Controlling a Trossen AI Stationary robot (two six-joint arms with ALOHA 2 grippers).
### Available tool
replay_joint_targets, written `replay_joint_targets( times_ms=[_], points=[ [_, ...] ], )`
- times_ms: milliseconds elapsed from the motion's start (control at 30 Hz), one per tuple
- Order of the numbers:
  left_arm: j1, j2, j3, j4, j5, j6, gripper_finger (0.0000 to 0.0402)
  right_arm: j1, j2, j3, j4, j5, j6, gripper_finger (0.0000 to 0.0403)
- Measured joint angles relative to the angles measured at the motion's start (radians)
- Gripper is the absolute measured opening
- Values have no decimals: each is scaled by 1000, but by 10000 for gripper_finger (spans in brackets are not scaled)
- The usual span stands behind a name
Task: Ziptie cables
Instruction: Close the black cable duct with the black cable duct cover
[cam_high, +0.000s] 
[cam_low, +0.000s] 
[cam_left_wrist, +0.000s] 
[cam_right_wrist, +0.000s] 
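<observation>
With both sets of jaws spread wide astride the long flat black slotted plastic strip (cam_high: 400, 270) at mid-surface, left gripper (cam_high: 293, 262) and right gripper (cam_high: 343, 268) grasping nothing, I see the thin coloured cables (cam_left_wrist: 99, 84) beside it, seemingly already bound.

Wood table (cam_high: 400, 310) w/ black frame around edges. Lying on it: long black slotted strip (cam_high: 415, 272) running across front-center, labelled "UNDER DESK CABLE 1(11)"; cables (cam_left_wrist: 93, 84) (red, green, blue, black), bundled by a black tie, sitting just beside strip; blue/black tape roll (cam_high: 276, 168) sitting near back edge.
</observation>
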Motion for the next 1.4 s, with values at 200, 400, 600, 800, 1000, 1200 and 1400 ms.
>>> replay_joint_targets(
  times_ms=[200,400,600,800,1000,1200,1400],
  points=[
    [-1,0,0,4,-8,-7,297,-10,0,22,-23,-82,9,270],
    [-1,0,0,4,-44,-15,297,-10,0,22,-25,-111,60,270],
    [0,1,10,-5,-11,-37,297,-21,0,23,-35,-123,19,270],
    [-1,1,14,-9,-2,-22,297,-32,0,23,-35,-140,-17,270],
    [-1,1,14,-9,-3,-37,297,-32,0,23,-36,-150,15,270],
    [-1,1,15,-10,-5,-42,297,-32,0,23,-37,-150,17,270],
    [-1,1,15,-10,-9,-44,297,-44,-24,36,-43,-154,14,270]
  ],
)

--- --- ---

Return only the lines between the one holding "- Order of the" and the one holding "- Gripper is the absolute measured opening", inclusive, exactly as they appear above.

- Order of the numbers:
  left_arm: j1, j2, j3, j4, j5, j6, gripper_finger (0.0000 to 0.0402)
  right_arm: j1, j2, j3, j4, j5, j6, gripper_finger (0.0000 to 0.0403)
- Measured joint angles relative to the angles measured at the motion's start (radians)
- Gripper is the absolute measured opening

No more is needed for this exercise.